Avant de facturer, il est possible de bénéficier :
- D’une avance comprise entre 10 % et 30 % du montant total, selon la catégorie d’acheteur et la taille de l’entreprise.
- Du versement d’acomptes réguliers pour les marchés publics de travaux ou de fournitures, dont le montant ne peut excéder 50 % des prestations réalisées.
Le remboursement de ces avances est encadré, démarrant généralement lorsque les prestations atteignent 65 % du montant total du marché, pour préserver l’équilibre financier du titulaire.
Comment le respect des délais impacte la relation fournisseurs-administration
Le paiement dans les délais contractualisés est un gage de confiance essentiel entre les entreprises et l’administration publique. Un retard persistant peut non seulement fragiliser la trésorerie du fournisseur mais aussi altérer la qualité des prestations ou retarder leur exécution. Comprendre le cadre légal, et savoir que ces délais sont expressément réglementés, garantit aux entreprises la possibilité d’anticiper leur gestion financière.
Face à cette complexité, il est conseillé aux fournisseurs d’utiliser les outils adaptés, notamment le portail Chorus Pro, et de veiller à la conformité de leurs demandes de paiement pour éviter toute suspension ou interruption des délais qui pourraient allonger la période d’attente.

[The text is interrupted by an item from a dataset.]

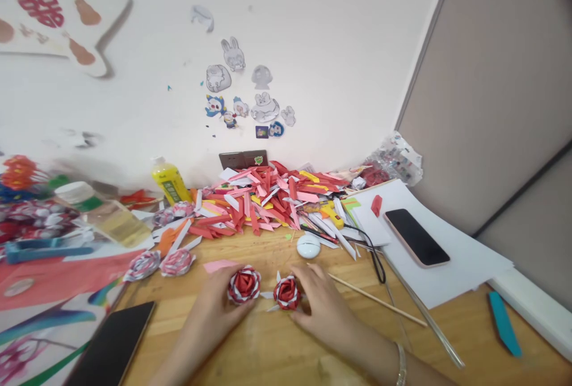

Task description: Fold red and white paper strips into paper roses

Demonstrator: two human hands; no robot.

Pour approfondir les stratégies contractuelles, consulter ce guide pratique sur la sécurisation des marchés privés ou pour comprendre comment choisir un avocat en droit public afin d’anticiper les difficultés liées au paiement dans les marchés publics.

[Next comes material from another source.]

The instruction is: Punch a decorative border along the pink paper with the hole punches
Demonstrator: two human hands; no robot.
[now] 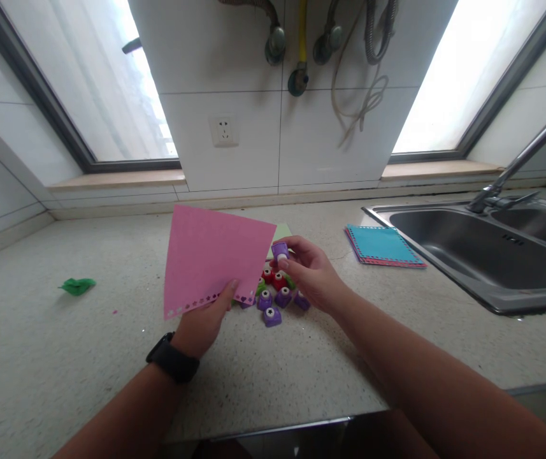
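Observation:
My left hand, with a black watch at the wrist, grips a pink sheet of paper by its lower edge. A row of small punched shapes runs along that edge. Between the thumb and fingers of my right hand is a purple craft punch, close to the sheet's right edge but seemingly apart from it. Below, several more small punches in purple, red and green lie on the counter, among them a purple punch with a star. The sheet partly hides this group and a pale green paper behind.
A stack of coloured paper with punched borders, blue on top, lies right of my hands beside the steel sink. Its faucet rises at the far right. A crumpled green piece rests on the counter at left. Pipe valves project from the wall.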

Quel est le délai légal maximum pour le paiement d’un marché public ?
Le délai légal varie selon la catégorie d’acheteur public : 30 jours pour l’État et collectivités, 50 jours pour établissements de santé, 60 jours pour certaines entreprises publiques.
Comment est calculé le point de départ du délai de paiement ?
Le délai débute à la réception de la demande de paiement ou à partir de la date de certification du service fait lorsque le marché prévoit une vérification préalable.
Que se passe-t-il en cas de retard de paiement ?
Le titulaire du marché a droit à des intérêts moratoires calculés automatiquement selon un taux légal, ainsi qu’à une indemnité forfaitaire de 40 € pour frais de recouvrement.
Le portail Chorus Pro est-il obligatoire ?
Oui, depuis plusieurs années, Chorus Pro est obligatoire pour la facturation des marchés publics, assurant transparence et traçabilité du processus.
Une avance est-elle toujours versée avant l’exécution des prestations ?
Non, le versement d’une avance est obligatoire seulement pour les marchés supérieurs à 50 000 € HT et dont l’exécution dépasse deux mois; elle reste facultative dans les autres cas.